Dr. Wood's Pure Black Soap
by Janice Cáceres
For several years now, I have been an aficionado of Dr. Wood’s line of castile soaps. I had never even heard of this line before moving to New York State, where I ran across it in the natural products section of several local grocery stores.
I was trying to find a product I could use on both body and hair that would not be drying. While I love Dr. Bronner’s, it has always been a bit drying for my hair, and is a bit expensive--although I still use it in both the bath, as hand soap, and in making my cleaning supplies.
So, back to Dr. Wood’s…my first purchase was the Lavender and Shea Butter product. I loved it!! I still love it!! It works on both my skin and hair, and is wonderful as a facial cleanser. The suds are excellent for removing makeup, and it works wonderfully for shampooing my hair after using henna—which can be difficult to remove—as well as every day.
I have heard that castile soap can leave a residue on hair, but I have never experienced that problem. However, a quick rinse of a tablespoon of apple cider vinegar in a quart of warm water would probably take care of that problem.
Browsing in the natural foods section of my local Price Chopper one day, I stumbled upon their “Pure Black Soap”. Used in conjunction with shea butter as a moisturizer, African Black Soap is traditionally credited with giving the women of Africa clear, smooth, and very young-appearing skin, and I have often wanted to try it.
I really do not care for bar soaps, so when I saw that my favorite line of castile soap had such a product, and for such a wonderful price ($3.99, 16 oz.), I said to myself, “SOLD!!”.
It must work—a second trip a couple of weeks later to the same store, and they were completely sold out. This may explain why it took me so long to discover this wonderful product.
The ingredients are as follows:
Purified water; saponified hemp and olive oils (with retained glycerin); black soap concentrate; natural fragrance oil blend; tocopherol acetate
(vitamin e); sea salt; citric acid; panthenol; rosemary extract; natural caramel
EWG rates it a 4, largely because of the fragrance (rated 8); however, these are essential oils and I do not seem to have a problem with them. The fragrance is very mild and there is more of a “castilly” smell than anything.
There are some reported allergies and contamination issues with vitamin E in products. Citric acid is a source of concern for the EWG, as well as hemp oil (a 2 on the rating scale). I tend to weigh my own knowledge of ingredients against the computerized system on the EWG and take it from there. It is a wonderful program and a useful tool; however, it is computer generated and does not pick up on subtleties.
The basic ingredient in Dr. Wood’s Pure Black Soap is, of course, black soap concentrate. The making of black soap has been handed down from generation to generation in Africa, primarily Western Africa. Leaves and bark from banana trees, plantain skins, palm tree leaves, cocoa pods, shea tree bark, etc. are burned. Water is added to the ashes and then an oil (palm, coconut, olive, etc.) is added. This is stirred for about a day, and then set to “cure” for approximately two weeks. Each tribe has its own method.

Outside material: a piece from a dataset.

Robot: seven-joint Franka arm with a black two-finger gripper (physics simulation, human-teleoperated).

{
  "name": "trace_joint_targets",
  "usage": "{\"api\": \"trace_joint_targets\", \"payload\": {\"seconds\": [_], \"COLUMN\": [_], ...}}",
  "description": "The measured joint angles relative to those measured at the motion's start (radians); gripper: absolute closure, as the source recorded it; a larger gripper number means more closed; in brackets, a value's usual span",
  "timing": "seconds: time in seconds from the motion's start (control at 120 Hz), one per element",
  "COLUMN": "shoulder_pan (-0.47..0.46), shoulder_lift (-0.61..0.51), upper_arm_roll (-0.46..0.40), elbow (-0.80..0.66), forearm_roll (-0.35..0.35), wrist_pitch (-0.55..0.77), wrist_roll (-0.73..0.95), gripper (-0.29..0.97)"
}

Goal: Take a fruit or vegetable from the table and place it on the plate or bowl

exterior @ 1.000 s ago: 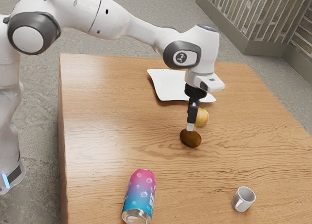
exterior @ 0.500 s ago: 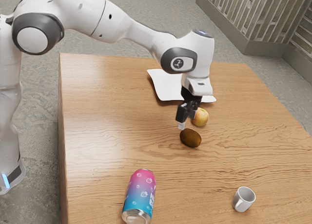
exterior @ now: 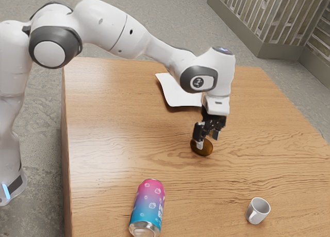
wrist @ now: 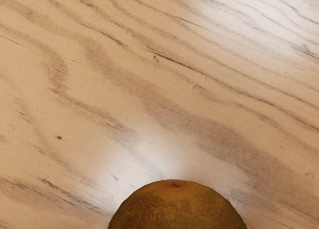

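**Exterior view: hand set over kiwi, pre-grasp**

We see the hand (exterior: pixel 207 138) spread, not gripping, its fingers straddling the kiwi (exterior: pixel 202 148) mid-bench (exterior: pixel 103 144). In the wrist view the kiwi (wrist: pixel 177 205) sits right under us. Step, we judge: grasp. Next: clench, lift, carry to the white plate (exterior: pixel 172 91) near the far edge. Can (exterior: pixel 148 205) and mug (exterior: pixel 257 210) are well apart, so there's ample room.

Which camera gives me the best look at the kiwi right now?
The wrist view: the kiwi is close and uncovered, its brown skin and stem end clear, though only part is in frame. In the exterior view it is small on the table, its top partly behind the fingers.
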Motion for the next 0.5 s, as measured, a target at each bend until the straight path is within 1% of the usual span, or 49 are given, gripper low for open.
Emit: {"api": "trace_joint_targets", "payload": {"seconds": [0.333, 0.5], "shoulder_pan": [0.013, 0.006], "shoulder_lift": [0.015, -0.014], "upper_arm_roll": [0.005, 0.029], "elbow": [-0.009, -0.056], "forearm_roll": [-0.052, -0.074], "wrist_pitch": [0.03, 0.048], "wrist_roll": [0.068, 0.089], "gripper": [0.02, 0.02]}}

Whether Dr. Wood’s buys their black soap and shea butter from a participant in the Fair Trade Federation is unknown; my letters to them have thus far gone unanswered. I will keep readers updated as I receive more information. However, until then, I do love this product, and my skin looks and feels wonderful.
Dr. Wood’s Pure Black Soap, as well as other Dr. Wood’s products, is available online through several venues. If you live in the Northeast, it is available at Price Chopper, local natural food stores, Hannaford’s, and Wegman’s. It is eco-friendly, and comes in several sizes—from 8oz. through 32 oz. They also have a line of lotions; however, the last time I checked, the lotions contain parabens. Again, I will keep readers posted, especially as many companies are discontinuing the use of parabens in their products.